Thank you, I have already figured out how adapt the other macro to call the RVecs. Working through some details that I still need to fix but I think at this point they’re unrelated to the TTree type/structure.
Just to confirm, I can’t do an operation of this form:

auto append_func_call_int=[](ROOT::VecOps::RVec<int> inputArray1,ROOT::VecOps::RVec<int> inputArray2){
        const auto size = inputArray2.size();
        for (size_t i = 0; i < size; i++)
           inputArray1.emplace_back(inputArray2[i]);
        return inputArray1;};

on tree branches without relying on RDataFrame, right? If so bypassing the details that come up through Snapshotting is basically the only way to rewrite my tree the way I need to, so I can just stick with that even if it’s not “pretty”.
Best regards

eguiraud · October 13, 2023, 5:56pm

As I understand the snippet, you want to take a TTree with branches A and B which contain collections of integers, and produce a new tree in which A, for every event, is the concatenation of the original A and B.

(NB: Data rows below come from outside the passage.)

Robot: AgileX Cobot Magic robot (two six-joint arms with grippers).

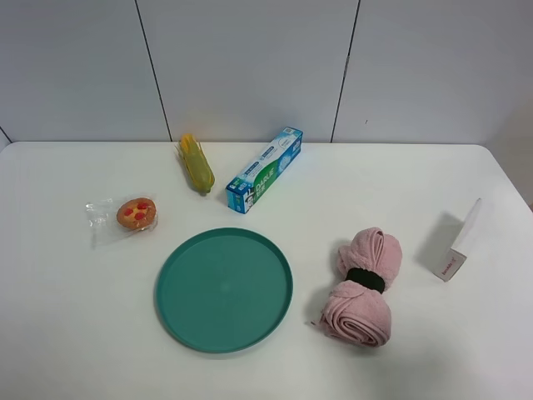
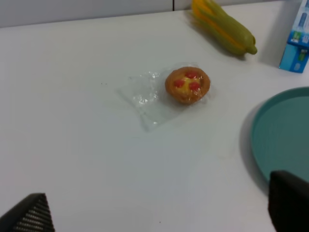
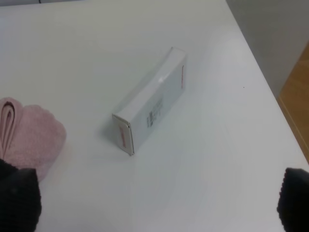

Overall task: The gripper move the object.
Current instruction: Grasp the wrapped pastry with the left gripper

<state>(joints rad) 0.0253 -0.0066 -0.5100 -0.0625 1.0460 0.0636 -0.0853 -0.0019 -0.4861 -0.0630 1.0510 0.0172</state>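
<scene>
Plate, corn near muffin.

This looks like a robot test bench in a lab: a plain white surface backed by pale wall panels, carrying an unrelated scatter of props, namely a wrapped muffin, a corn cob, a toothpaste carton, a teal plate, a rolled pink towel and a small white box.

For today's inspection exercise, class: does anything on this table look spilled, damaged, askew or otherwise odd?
Nothing stands out. The wrapped muffin looks intact; the corn cob, blue box, green plate, pink towel roll and white box lie apart, with nothing spilled or broken.
</scene>
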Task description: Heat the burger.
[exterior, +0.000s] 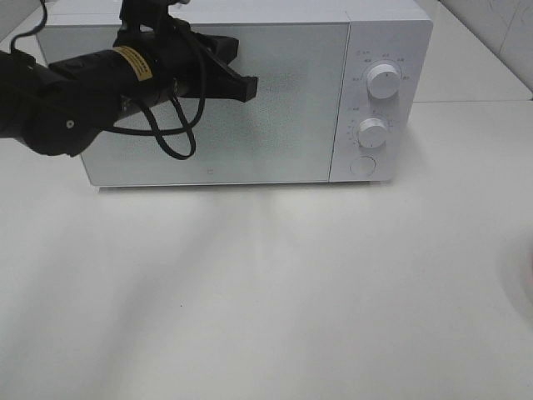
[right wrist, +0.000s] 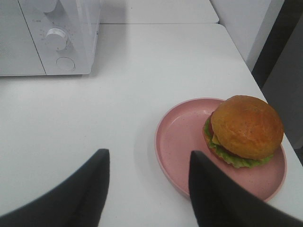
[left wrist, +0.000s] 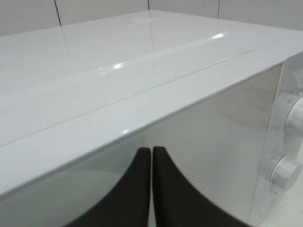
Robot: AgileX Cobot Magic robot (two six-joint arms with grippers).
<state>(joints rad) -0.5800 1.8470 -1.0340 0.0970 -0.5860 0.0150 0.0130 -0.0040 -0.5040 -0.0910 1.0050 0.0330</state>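
Observation:
The burger (right wrist: 244, 130), with a golden-brown bun and green lettuce, sits on a round pink plate (right wrist: 182, 137) on the white table; only the right wrist view shows it. My right gripper (right wrist: 147, 153) is open and empty, hovering just short of the plate. The white microwave (exterior: 250, 100) stands at the back with its door closed. My left gripper (exterior: 247, 86) is shut and empty, held in front of the upper part of the door; the left wrist view shows its closed fingers (left wrist: 142, 189) below the microwave's top edge (left wrist: 142, 109).
Two knobs (exterior: 382, 80) (exterior: 372, 132) and a round button (exterior: 362, 166) are on the microwave's right panel. The right table edge (right wrist: 255, 80) runs close behind the plate. A sliver of the pink plate (exterior: 530, 267) shows at the right edge of the exterior view.

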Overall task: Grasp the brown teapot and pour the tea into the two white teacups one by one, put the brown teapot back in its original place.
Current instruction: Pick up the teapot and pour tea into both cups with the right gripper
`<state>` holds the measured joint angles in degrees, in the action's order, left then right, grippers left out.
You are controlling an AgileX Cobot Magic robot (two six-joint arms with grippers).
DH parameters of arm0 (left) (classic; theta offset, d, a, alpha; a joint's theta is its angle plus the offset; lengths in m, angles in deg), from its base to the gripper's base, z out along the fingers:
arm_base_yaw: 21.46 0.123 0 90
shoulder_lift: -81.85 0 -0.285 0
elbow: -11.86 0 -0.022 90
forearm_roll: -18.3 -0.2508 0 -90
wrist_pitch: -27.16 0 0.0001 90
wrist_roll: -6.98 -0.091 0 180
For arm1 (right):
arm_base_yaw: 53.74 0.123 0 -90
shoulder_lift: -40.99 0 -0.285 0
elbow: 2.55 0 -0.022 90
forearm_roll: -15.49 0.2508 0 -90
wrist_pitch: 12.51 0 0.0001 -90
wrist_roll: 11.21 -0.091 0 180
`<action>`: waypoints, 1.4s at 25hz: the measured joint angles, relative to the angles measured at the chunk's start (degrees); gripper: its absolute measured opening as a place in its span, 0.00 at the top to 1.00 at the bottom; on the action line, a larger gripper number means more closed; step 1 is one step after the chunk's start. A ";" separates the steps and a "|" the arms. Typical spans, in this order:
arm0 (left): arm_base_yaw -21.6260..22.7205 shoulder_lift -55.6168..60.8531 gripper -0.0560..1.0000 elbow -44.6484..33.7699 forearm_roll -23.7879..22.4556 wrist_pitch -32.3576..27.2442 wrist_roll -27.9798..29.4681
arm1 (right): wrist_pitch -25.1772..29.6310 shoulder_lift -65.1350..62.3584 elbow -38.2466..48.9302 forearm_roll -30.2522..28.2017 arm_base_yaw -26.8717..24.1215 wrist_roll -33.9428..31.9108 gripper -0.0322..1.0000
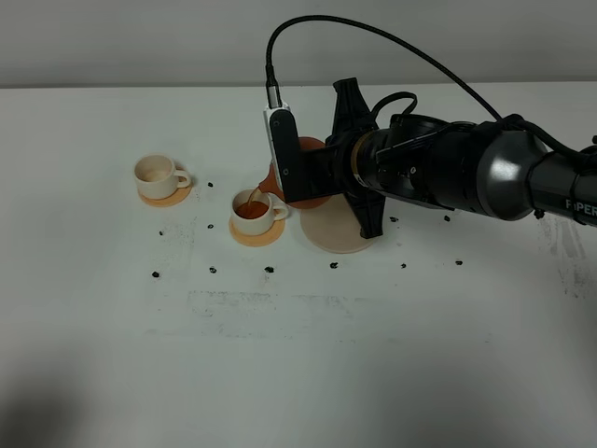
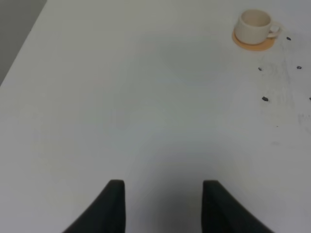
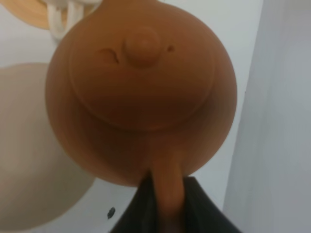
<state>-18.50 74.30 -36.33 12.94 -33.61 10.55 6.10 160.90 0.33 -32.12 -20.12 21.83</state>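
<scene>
My right gripper (image 1: 322, 177) is shut on the loop handle of the brown teapot (image 1: 313, 147) and holds it tilted above the table. A thin stream runs from the spout into the nearer white teacup (image 1: 254, 214), which holds brown tea. The other white teacup (image 1: 157, 173) stands further left and looks empty; it also shows in the left wrist view (image 2: 253, 26). The pale beige disc (image 1: 336, 233) lies bare under the arm. In the right wrist view the teapot (image 3: 141, 92) fills the frame, with the gripper (image 3: 165, 206) shut on its handle. My left gripper (image 2: 164, 194) is open and empty over bare table.
Each cup stands on a small orange coaster (image 1: 256, 235) (image 2: 252, 44). Small black specks (image 1: 269, 269) lie scattered on the white table around the cups and the disc. The right arm's black body (image 1: 448, 173) and its cable stretch over the back right of the table.
</scene>
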 joint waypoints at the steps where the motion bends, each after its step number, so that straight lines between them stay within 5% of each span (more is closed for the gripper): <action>1: 0.00 0.00 0.57 0.00 0.00 0.00 0.00 | -0.06 0.00 0.00 -0.28 0.00 0.00 0.86; 35: 0.00 0.00 0.57 -0.01 0.00 0.00 -0.07 | -0.33 0.00 0.00 -6.20 0.00 -1.15 0.86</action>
<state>-18.50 74.30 -36.35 12.94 -33.61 10.48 5.76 160.90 0.33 -38.32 -20.12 20.68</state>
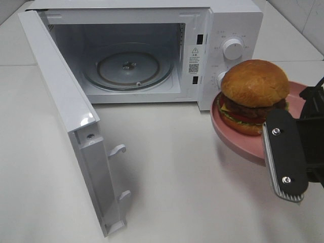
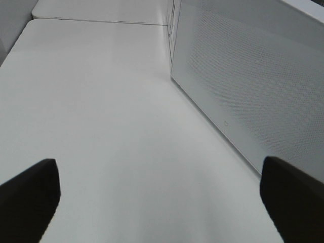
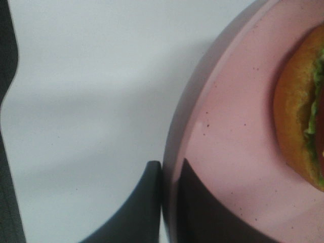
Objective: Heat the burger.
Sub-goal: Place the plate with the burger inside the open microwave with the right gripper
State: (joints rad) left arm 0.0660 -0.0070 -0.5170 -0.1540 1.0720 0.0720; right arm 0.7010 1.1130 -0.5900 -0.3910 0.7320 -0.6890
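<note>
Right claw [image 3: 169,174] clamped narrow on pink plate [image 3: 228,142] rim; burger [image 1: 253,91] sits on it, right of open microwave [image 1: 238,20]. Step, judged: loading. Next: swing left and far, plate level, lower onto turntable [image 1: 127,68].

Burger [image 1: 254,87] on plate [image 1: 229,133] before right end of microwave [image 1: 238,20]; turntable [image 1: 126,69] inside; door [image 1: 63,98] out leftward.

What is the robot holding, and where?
The right gripper pinches the pink plate by its rim, with the burger on it. The left gripper holds nothing.
</note>
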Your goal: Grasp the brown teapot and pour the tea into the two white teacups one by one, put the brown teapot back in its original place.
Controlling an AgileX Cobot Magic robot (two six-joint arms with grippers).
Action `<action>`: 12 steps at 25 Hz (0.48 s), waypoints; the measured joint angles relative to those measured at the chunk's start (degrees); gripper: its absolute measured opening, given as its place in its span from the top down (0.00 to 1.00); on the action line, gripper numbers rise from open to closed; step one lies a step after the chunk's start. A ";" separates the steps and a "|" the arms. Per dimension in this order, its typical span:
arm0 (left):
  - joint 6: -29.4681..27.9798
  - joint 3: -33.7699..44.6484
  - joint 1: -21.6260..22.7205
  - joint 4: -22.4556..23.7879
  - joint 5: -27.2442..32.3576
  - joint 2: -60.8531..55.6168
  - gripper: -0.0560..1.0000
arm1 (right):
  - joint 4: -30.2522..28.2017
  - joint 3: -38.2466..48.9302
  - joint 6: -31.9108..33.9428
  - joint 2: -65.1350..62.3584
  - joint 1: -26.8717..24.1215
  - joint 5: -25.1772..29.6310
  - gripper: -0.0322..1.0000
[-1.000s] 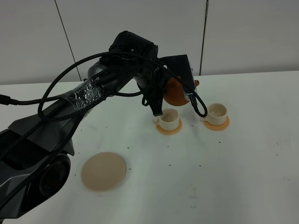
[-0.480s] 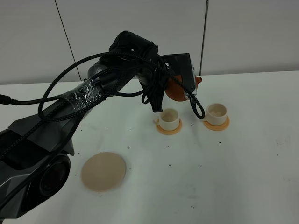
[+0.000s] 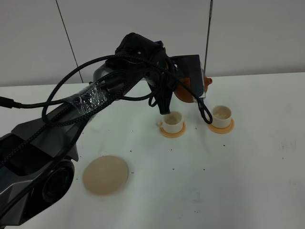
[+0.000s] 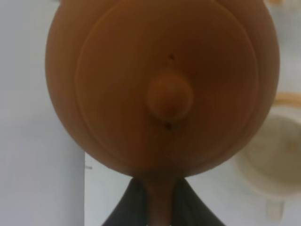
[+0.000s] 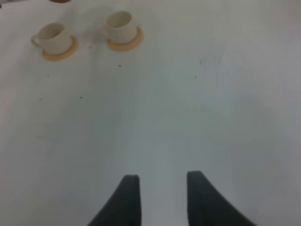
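Now our left gripper (image 4: pixel 158 197) pinches the teapot (image 4: pixel 164 89) by its handle, aloft between one cup (image 3: pixel 173 120) and the other cup (image 3: pixel 221 114). Our right gripper (image 5: pixel 162 181) hangs agape over the table (image 5: pixel 188 117). Such a thin grip may let the teapot swing, spilling tea beside a cup. We count one teapot, two cups, two saucers (image 3: pixel 172 135), one coaster (image 3: pixel 106 174).

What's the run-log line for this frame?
left gripper: shut on brown teapot, aloft near teacups | right gripper: open, empty | teacups: on saucers | coaster: unoccupied
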 joint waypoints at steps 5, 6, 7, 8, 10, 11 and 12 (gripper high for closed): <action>1.25 0.00 -1.37 -0.11 -0.16 0.00 0.78 | 0.00 0.00 0.00 0.00 0.00 0.00 0.74; 1.39 0.00 -1.51 -0.11 -0.28 0.00 0.78 | 0.00 0.00 0.00 0.00 0.00 0.00 0.74; 1.39 0.00 -1.51 -0.11 -0.30 0.00 0.78 | 0.00 0.00 0.00 0.00 0.00 0.00 0.74; 1.39 0.00 -1.51 -0.05 -0.30 0.02 0.78 | 0.00 0.00 0.00 0.00 0.00 0.00 0.74; 1.39 0.00 -1.51 0.49 -0.30 0.22 0.78 | 0.00 0.00 -0.05 0.00 0.00 0.00 0.74; 1.39 0.00 -1.51 0.91 -0.35 0.45 0.78 | 0.00 0.00 -0.05 0.00 0.00 0.00 0.74; 1.39 0.00 -1.51 1.57 -0.35 0.72 0.78 | 0.00 0.00 -0.05 0.00 0.00 0.00 0.74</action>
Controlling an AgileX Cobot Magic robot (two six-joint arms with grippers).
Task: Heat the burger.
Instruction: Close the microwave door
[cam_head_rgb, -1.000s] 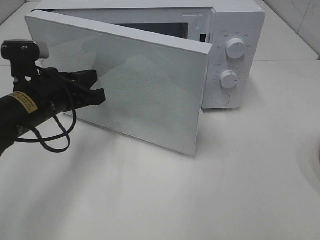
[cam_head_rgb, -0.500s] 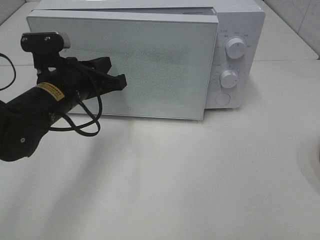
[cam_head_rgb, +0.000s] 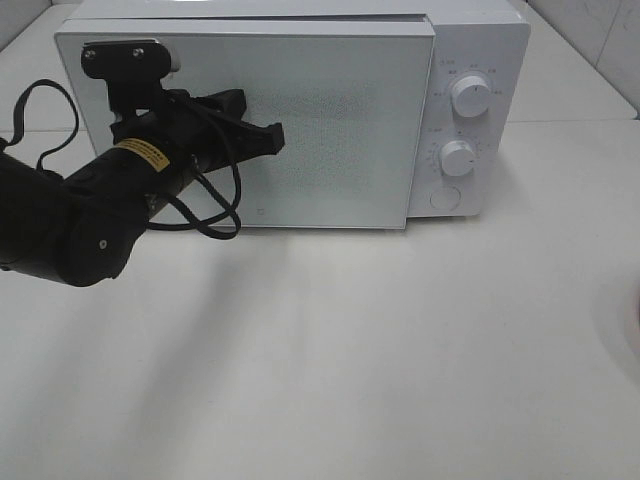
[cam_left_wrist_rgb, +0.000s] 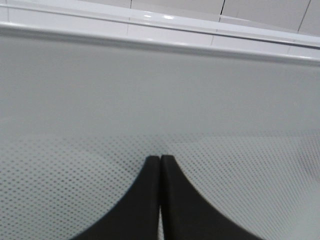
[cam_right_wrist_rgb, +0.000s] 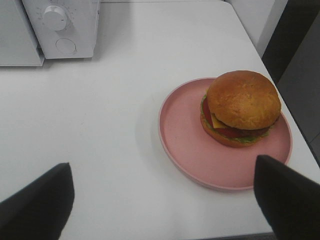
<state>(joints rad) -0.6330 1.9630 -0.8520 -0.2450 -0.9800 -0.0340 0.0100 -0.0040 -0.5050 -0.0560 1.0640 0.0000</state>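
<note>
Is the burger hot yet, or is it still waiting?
Still waiting. The burger sits on its pink plate on the table, outside the microwave. The left gripper, fingers together, is against the microwave door, which looks closed. The right gripper is open over the plate. Loading and heating remain.

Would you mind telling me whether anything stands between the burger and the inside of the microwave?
Yes: the microwave door is shut, with the closed left tool against it. The burger sits outside on its pink plate.
</note>
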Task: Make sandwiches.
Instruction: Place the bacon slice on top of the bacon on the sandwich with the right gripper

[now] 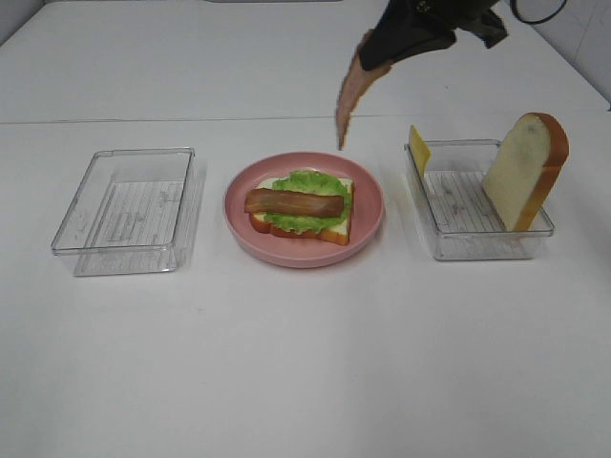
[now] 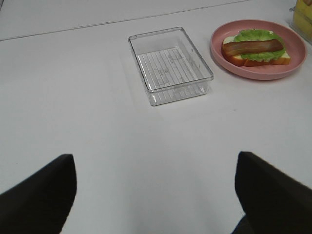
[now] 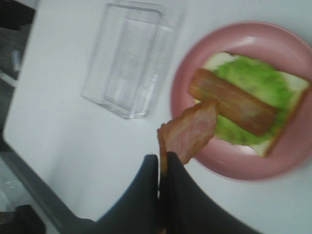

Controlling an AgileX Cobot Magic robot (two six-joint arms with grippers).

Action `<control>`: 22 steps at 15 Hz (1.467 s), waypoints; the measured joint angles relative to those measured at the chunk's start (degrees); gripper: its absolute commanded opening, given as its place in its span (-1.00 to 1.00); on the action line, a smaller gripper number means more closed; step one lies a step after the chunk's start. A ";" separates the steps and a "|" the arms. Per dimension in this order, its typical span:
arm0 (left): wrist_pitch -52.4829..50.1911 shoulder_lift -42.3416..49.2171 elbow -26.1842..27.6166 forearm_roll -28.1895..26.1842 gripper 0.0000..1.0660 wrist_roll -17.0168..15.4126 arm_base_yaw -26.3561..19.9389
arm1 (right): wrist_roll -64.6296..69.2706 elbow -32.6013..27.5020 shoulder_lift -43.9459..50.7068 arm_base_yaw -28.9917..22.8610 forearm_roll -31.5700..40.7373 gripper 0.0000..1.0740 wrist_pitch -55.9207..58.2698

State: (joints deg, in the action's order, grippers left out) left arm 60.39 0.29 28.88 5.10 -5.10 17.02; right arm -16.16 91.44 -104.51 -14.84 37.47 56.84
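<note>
Right wrist view: the right claw is squeezed tight on a thin, wavy bacon strip above the round pink plate. The sandwich, white bread with bumpy green lettuce, lies on that plate. The left claw is spread wide, holding nothing, over the white surface.

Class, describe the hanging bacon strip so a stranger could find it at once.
Find the round pink plate mid-table. Above its far rim, a bacon strip dangles from the right gripper. The other strip lies flat on the lettuce; this one hangs in mid-air.
</note>
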 measured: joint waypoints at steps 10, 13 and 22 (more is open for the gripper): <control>0.00 0.00 0.00 0.06 0.57 0.00 0.00 | -22.23 0.00 -20.68 0.00 43.54 -1.00 -0.52; 0.00 0.00 0.00 0.06 0.57 0.00 0.00 | -23.78 0.00 -25.21 0.00 48.36 -1.00 0.92; -0.06 0.00 0.00 0.34 0.57 0.00 0.00 | -14.50 0.00 -26.76 0.00 33.75 -1.00 -2.64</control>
State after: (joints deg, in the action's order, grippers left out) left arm 60.33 0.29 28.88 5.44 -5.10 17.02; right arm -30.65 91.44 -131.26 -14.84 71.22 54.20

You can do that by reading and writing the TTrees directly, with tree->SetBranchAddress and tree->Branch calls, but it’s more convoluted (it’s what RDF does under the hood).

P.S.
note that you can just write the snippet as return Concatenate(inputArray1, inputArray2). RVecs have a lot of useful helper functions.

system · October 27, 2023, 5:57pm

This topic was automatically closed 14 days after the last reply. New replies are no longer allowed.